A requirement is that the query is expressed using a criteria. Unfortunately, I don't know how to get it right:
var query = Session
.CreateCriteria<Item>("item")
.SetProjection(
Projections.SqlFunction("rowcount", NHibernateUtil.Int32));
Whenever I add a projection, NHibernate doesn't select item (like it would without a projection), just the rowcount() while I really need both. Also, I can't seem to project item as a whole, only it's properties and I really don't want to list all of them.
I hope someone has a solution to this. Thanks anyway.
I think it is not possible in Criteria, it has some limits.
You could get the id and load items in a subsequent query:
var query = Session
.CreateCriteria<Item>("item")
.SetProjection(Projections.ProjectionList()

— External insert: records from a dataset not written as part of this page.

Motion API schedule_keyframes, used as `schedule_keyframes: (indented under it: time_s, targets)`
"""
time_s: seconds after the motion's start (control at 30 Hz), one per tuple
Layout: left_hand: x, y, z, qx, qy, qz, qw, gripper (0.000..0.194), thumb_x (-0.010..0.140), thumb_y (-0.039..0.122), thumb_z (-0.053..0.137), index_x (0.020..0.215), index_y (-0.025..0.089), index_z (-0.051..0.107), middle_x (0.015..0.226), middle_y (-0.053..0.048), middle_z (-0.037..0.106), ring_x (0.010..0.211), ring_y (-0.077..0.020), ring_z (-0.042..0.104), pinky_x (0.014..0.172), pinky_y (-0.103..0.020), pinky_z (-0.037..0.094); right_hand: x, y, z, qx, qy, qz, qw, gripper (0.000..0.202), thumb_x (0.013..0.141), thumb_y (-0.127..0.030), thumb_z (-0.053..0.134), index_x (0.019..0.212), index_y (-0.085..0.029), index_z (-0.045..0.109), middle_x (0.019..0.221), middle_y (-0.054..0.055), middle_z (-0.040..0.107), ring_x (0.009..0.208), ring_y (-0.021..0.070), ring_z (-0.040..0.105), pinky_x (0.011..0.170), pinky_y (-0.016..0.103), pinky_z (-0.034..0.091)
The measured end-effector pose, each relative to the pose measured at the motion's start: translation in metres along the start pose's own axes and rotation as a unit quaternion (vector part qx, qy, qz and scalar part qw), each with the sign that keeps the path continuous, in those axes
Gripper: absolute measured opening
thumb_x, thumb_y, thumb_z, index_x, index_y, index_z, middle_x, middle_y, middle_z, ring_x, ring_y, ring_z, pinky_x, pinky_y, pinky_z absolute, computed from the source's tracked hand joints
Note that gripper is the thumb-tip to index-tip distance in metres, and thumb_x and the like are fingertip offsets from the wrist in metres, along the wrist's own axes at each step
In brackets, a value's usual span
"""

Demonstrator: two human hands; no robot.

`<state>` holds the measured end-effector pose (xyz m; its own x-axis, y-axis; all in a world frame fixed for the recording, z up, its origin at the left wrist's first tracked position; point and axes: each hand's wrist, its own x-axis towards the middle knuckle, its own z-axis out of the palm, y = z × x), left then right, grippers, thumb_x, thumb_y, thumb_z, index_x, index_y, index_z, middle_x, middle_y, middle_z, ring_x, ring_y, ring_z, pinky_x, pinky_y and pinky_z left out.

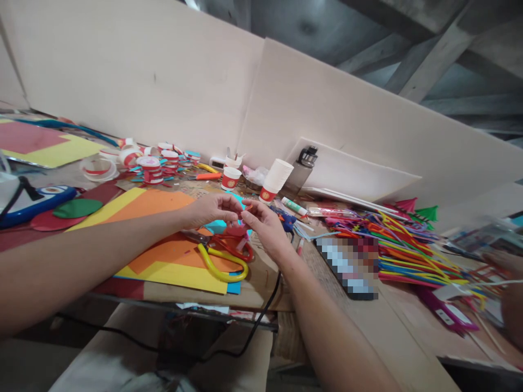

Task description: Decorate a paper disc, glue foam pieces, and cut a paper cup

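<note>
My left hand [214, 211] and my right hand [263, 223] meet above the table, fingertips almost touching. Both are closed in a pinch. A small orange-red piece [247, 208] shows at the fingertips; its kind is too small to tell. What my left fingers hold, if anything, is hidden. Just below lie scissors with yellow handles [224, 268] and red handles [241, 247], overlapping orange paper [163, 253] and yellow paper [175, 276]. Light blue and pink bits are partly covered by my hands. A dark blue tool [286, 219] rests right of my right hand.
Stacked paper cups [278, 177], a bottle [301, 170] and a glue stick [294, 207] stand or lie behind. Red-and-white cup pieces [151, 170] crowd the back left. Rightward are a phone [347, 269] and colourful pipe cleaners [408, 250]. A black cable [269, 302] hangs over the edge. Another person's hand [506, 264] is far right.
</note>
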<state>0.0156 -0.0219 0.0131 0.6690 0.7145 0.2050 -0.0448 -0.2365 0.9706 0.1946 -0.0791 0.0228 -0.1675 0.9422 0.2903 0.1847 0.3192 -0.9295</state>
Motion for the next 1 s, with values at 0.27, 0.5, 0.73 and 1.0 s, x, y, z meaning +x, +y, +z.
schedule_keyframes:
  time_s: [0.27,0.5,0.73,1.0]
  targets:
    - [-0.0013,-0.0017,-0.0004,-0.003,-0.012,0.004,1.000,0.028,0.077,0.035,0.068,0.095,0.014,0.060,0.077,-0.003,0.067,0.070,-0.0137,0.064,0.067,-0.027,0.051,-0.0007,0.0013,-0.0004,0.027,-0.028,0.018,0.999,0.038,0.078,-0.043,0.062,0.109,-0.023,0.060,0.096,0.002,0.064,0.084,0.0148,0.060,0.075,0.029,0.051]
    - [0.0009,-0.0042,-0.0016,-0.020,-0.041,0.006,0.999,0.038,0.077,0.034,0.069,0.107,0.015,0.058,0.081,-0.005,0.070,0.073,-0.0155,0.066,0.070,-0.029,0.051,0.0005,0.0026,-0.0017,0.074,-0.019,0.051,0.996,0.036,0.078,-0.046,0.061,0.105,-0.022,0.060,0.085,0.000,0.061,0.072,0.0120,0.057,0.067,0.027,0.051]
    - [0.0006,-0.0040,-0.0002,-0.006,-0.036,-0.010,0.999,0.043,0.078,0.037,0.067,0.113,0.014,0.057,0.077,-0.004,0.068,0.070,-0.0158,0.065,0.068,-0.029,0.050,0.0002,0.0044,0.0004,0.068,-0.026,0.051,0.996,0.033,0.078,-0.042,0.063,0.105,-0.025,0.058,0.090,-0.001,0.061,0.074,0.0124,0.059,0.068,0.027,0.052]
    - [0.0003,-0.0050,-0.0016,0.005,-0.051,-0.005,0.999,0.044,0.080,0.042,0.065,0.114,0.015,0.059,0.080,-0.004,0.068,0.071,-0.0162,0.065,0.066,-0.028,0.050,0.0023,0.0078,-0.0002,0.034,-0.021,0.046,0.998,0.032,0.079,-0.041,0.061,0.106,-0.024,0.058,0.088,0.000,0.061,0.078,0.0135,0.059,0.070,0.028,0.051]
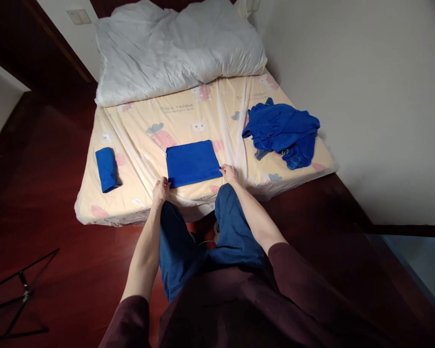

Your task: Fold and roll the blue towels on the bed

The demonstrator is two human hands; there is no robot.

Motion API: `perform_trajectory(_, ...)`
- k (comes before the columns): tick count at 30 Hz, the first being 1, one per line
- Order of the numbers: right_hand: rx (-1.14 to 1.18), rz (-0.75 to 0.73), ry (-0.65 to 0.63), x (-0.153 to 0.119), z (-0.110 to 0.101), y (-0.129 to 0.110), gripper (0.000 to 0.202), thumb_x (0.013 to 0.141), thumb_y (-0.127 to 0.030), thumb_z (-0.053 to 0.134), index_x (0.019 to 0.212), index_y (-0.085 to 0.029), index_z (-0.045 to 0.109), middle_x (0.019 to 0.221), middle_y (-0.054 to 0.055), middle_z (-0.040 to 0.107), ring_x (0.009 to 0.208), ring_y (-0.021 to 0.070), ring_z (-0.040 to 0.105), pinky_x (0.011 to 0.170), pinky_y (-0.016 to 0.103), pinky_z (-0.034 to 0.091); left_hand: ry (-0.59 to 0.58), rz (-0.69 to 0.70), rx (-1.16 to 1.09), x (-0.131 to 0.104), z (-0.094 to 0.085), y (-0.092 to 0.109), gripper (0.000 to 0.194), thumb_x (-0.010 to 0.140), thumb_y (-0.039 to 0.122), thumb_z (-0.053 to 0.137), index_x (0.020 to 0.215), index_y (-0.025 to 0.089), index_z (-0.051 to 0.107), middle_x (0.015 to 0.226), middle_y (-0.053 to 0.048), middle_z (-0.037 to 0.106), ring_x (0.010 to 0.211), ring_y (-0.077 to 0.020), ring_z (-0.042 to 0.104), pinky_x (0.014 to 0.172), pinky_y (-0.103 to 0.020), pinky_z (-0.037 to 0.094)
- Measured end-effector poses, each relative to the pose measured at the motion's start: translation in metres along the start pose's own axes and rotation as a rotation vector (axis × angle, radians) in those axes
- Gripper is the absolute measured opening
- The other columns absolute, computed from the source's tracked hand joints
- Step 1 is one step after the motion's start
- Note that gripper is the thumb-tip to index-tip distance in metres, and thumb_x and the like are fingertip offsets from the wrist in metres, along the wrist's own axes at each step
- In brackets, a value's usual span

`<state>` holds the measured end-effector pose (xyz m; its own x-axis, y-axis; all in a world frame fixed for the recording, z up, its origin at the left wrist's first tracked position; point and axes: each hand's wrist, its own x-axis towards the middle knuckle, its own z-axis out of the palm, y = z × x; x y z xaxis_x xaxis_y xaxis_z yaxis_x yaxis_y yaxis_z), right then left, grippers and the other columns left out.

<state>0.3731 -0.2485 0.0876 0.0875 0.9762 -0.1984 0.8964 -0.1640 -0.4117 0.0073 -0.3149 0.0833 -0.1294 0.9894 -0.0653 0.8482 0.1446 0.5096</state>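
A blue cloth [194, 162], folded into a flat rectangle, lies on the bed in front of me. My left hand [161, 190] pinches its near left corner. At its near right corner, my right hand [229, 174] has its fingers closed on the edge. A small pale tag shows on the cloth's left edge. To the left rests a blue cloth roll [108, 169], apart from my hands. A loose, crumpled heap of blue cloth [281, 128] sits on the right side of the bed.
The bed [130, 140] has a cream sheet with rabbit and carrot prints under a sheer cover. A bulky white quilt [177, 43] is piled at the far end. A white wall [366, 111] borders the right side. Black stand legs [23, 290] are on the red floor at left.
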Motion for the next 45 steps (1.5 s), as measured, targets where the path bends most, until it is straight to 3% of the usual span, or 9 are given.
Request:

.Add(Projections.SqlFunction("rowcount", NHibernateUtil.Int32))
.Add(Projections.Id()));
If you don't like it, use HQL, you can set the maximal number of results there too:
IList<Item> result = Session
.CreateQuery("select item, rowcount() from item where ..." )
.SetMaxResult(100)
.List<Item>();
Use CreateMultiCriteria.
You can execute 2 simple statements with only one hit to the DB that way.
I am wondering why using Criteria is a requirement. Can't you use session.CreateSQLQuery? If you really must do it in one query, I would have suggested pulling back the Item objects and the count, like:
select {item.*}, count(*) over()
from Item {item}
...this way you can get back Item objects from your query, along with the count. If you experience a problem with Hibernate's caching, you can also configure the query spaces (entity/table caches) associated with a native query so that stale query cache entries will be cleared automatically.
If I understand your question properly, I have a solution. I struggled quite a bit with this same problem.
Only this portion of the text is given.